Degrees: BA
Position: Full-time Law student
Affiliation: University of California at Berkeley
Hamza Jaka is a graduate of the University of California-Berkeley, with a Bachelor’s Degree in Linguistics, and is a member of the incoming class of 2018 at Berkeley law hoping to become an employment attorney and policymaker. Hamza has been an active leader in Disability and Human Rights in the US and abroad. He was co-chair of the Kids As Self Advocates (KASA) Advisory Board for two years and a board member for the past seven year years. He has also interned for the US Department of Labor’s Office of Disability Employment Policy (through the American Association of People with Disabilities internship program), working on youth and minority employment issues, and has interned with the Wisconsin State Council on Independent Living examining housing policy.
Hamza is a graduate of the UNESCO Human Rights Institute’s 8th Annual Intergenerational Leadership Program. Hamza interned with the Department of State’s Office of Global Youth Issues in the summer of 2013 to help build and update a Global Youth Affairs curricula. He was featured as a young leader to watch by the State Department for Black History Month. As co-president of the UC-Berkeley Disabled Students Union from 2010-2013, Hamza handled disability affairs for UC Berkeley students. In addition to his years as co-president, Hamza served as a board member of the group in 2014.

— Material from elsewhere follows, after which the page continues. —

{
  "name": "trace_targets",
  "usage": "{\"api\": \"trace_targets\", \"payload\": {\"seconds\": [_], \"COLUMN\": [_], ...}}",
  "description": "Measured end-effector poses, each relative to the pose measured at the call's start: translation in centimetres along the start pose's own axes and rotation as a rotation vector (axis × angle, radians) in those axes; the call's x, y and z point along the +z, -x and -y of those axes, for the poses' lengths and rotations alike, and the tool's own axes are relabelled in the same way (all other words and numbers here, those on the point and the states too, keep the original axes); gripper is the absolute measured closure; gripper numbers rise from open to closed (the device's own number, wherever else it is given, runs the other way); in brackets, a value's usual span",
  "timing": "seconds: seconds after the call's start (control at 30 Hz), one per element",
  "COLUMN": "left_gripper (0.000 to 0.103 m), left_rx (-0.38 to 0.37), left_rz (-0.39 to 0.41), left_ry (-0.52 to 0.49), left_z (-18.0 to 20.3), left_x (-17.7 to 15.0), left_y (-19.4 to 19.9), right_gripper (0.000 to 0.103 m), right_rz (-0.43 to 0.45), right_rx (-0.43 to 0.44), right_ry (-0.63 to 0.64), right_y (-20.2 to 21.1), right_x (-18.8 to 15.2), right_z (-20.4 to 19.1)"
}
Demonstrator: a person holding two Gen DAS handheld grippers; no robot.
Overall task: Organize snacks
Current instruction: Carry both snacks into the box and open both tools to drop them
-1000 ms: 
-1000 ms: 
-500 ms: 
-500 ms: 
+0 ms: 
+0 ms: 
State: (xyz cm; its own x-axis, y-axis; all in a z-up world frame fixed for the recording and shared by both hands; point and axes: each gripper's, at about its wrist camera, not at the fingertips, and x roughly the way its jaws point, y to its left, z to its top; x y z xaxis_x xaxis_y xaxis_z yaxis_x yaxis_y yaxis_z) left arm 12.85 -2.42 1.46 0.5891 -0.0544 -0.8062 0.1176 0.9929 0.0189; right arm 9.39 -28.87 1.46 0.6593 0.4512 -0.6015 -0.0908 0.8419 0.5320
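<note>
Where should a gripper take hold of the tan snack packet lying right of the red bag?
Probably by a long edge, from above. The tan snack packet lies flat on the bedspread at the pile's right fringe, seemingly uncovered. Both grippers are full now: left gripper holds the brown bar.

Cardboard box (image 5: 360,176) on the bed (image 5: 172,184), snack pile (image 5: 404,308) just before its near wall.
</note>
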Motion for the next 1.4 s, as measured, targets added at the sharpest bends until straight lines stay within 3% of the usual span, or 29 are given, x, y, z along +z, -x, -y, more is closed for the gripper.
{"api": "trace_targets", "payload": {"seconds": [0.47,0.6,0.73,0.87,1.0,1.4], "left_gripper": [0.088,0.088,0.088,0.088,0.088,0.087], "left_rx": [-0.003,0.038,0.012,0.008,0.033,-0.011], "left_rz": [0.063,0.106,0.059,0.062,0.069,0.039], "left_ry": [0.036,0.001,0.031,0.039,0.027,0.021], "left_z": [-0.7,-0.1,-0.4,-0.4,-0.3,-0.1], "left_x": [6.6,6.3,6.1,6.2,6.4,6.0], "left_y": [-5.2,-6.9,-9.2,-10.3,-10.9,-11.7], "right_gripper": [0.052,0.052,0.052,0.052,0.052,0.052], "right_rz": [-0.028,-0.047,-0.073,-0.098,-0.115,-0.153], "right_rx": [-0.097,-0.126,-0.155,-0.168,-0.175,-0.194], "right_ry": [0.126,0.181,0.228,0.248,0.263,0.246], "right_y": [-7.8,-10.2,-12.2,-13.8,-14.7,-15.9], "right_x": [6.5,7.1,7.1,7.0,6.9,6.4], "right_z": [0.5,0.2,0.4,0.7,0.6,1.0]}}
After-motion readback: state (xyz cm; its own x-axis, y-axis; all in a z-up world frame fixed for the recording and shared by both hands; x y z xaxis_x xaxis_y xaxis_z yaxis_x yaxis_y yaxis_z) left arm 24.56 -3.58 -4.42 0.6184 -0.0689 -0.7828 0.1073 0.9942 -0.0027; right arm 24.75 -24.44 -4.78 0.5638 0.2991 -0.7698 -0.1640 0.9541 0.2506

He has served on the Board of Directors of the Berkeley Student Cooperative for the 2011-2012 and 2013-2014 school years. He has served on the United States Business Leadership Network’s Student Advisory Council from 2012 to today, creating the Affiliate Liaison position, and serves as an advisor to the Enabled Muslim project. Hamza also started the non-profit project, the Global connection, with supports and provides resources to a disability organization, Milestone, in Pakistan. In his free time, Hamza loves to read, study, exercise and spend time with his family
Interests
The intersections of race, justice, and language in the law. I am also interested in disability justice education, and the nature of competence when it relates to disability.